Example scaled unit:

1 token = 1000 internal units

16. Token Bucket TTL

TTL should be long enough to preserve bucket state while active, but short enough to clean idle subjects.

A common TTL:

ceil(capacity / refillRate) * 2

Meaning:

time to fully refill from empty, multiplied by a safety factor

Example:

capacity = 100
refill = 10/sec
full refill = 10 sec
TTL = 20-60 sec depending on usage

For business quotas with longer windows, TTL may be longer.

Do not leave token bucket keys without TTL unless intentionally persistent.


17. Leaky Bucket Model

Leaky bucket stores a theoretical next allowed time or queue level.

A simple variant is Generic Cell Rate Algorithm style.

Concept:

each accepted request moves theoretical arrival time forward
if request arrives too early beyond burst tolerance, reject

This smooths rate more strictly than token bucket.

Useful when downstream capacity must not receive bursty traffic.

Example use cases:

  • external billing API
  • legacy SOAP integration
  • fragile partner API
  • expensive calculation service with narrow concurrency budget

For HTTP request paths, pure rejection is usually simpler than queueing.

If you actually delay requests, be careful not to tie up request threads.


18. Clock Source

Limiter algorithms need time.

Options:

application clock
Redis TIME command

Application clock is cheaper but can suffer from skew across pods.

Redis TIME is centralized but adds command/script complexity.

For fixed window, app time is usually acceptable if NTP is reliable.
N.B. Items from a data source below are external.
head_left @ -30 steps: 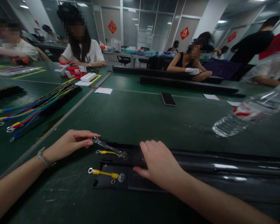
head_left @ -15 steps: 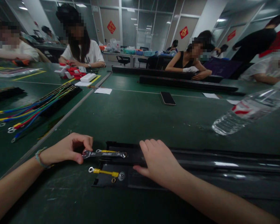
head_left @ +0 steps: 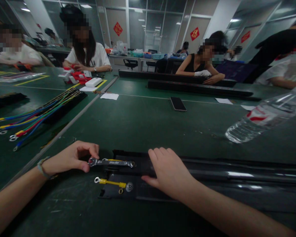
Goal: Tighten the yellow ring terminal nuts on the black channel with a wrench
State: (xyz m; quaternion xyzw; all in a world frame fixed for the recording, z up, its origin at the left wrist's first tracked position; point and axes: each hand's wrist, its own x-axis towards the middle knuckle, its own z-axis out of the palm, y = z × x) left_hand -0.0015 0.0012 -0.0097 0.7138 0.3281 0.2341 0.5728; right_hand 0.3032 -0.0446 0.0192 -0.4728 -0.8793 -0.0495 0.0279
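Note:
My left hand (head_left: 76,157) pinches the open end of a shiny combination wrench (head_left: 115,163) between thumb and fingers. The wrench's ring end lies over the upper of two long black channels (head_left: 212,168), at a fastener I cannot make out clearly. Across that channel rests my right hand (head_left: 169,169), closed over its edges, thumb toward the lower channel. A short yellow cable (head_left: 112,182) with a ring terminal is fixed at a round metal bolt (head_left: 129,187) on the lower channel. Beside it sits a small brass nut (head_left: 120,191). Another yellow cable is partly hidden behind the wrench.
Bundled coloured cables (head_left: 49,113) with ring terminals lie at left. A phone (head_left: 178,104) rests mid-table, and a water bottle (head_left: 263,115) lies at right. Black bars (head_left: 199,88) stretch across the far side. Other people sit around the table.
The wrench has turned slightly about its length in my left hand. Both hands otherwise hold nearly the same places; the view has shifted a little.

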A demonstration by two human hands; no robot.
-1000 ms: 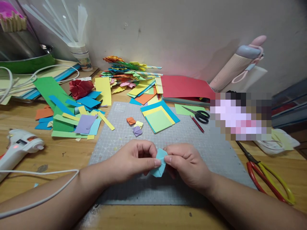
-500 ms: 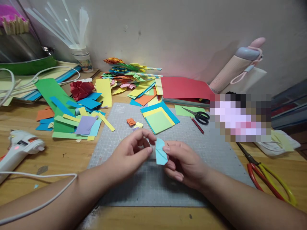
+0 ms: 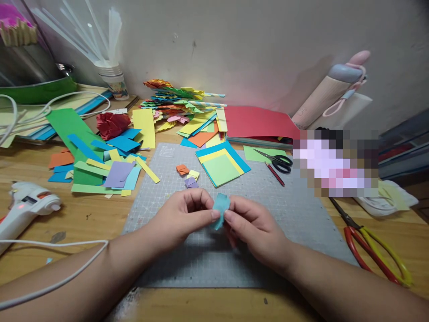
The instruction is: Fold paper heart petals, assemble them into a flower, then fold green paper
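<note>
A small light blue piece of folded paper [image 3: 221, 204] is held up above the grey cutting mat [image 3: 281, 264]. My left hand [image 3: 187, 213] pinches its left side between thumb and fingers. On the other side my right hand [image 3: 256, 228] grips it, thumb in front; its lower fingers are blurred. Just beyond the hands lie small folded papers: an orange one [image 3: 182, 169], a yellow one [image 3: 193, 175] and a purple one [image 3: 191, 182]. A stack of square paper [image 3: 223, 167] in green, yellow and blue rests behind them.
Black-handled scissors [image 3: 279, 162] and a red pencil [image 3: 275, 174] lie at the mat's back right. Larger red-and-yellow-handled scissors [image 3: 375, 250] are at the right. A glue gun [image 3: 31, 201] sits at the left, its white cable crossing near my left forearm. Paper scraps [image 3: 120, 174] pile up behind it.
My left hand has closed on the blue paper, which my right hand alone held before. The paper has turned and now looks curved. The purple folded paper shows more fully.
</note>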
For token bucket/sliding algorithms across many pods, clock skew can affect fairness.

Recommendation:

  • use epoch milliseconds consistently
  • ensure pod/node time synchronization
  • clamp negative elapsed time to zero
  • consider Redis TIME for strict shared-clock behavior
  • test behavior under clock skew assumptions

Do not mix local time zone formatting into limiter logic.

Use epoch time.


19. Retry-After Calculation

Retry-After should be useful to clients.

For fixed window:

retryAfter = TTL of current window key

For sliding log:

retryAfter = oldestEventTimestamp + window - now

For token bucket:

retryAfter = missingTokens / refillRate

For leaky bucket:

retryAfter = theoreticalAllowedTime - now

Be conservative.

If unsure, round up.

long retryAfterSeconds = Math.max(1, (retryAfterMillis + 999) / 1000);

Returning Retry-After: 0 on rejection is usually not helpful.


20. Weighted Cost

Some operations cost more.

Token bucket naturally supports cost.

GET quote           cost 1
POST calculate      cost 10
POST bulk validate  cost 50

For fixed window, cost can be implemented with INCRBY.
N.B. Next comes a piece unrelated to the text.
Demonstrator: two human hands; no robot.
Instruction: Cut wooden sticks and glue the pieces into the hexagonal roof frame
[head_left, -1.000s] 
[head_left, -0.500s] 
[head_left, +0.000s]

Lua fixed window with cost:

local current = redis.call('INCRBY', key, cost)

But think about rejection semantics.

If INCRBY pushes count over limit, you have already counted the rejected request.

That may be acceptable for abuse prevention.

It may be unfair for business quota.

Alternative:

read current
if current + cost <= limit:
    increment
else:
    reject without increment

That requires Lua for atomicity.


21. Should Rejected Requests Count?

This is a design decision.

Option A:

Rejected requests count against the limiter.

Good for abuse prevention.

A client hammering the API keeps itself limited.

Option B:

Rejected requests do not count.

Good for fair business quota.

A client that retries too early does not consume future quota.

Be explicit.

Do not let implementation accidentally decide this.


22. Redis Cluster Considerations

Lua scripts in Redis Cluster can only access keys in the same hash slot.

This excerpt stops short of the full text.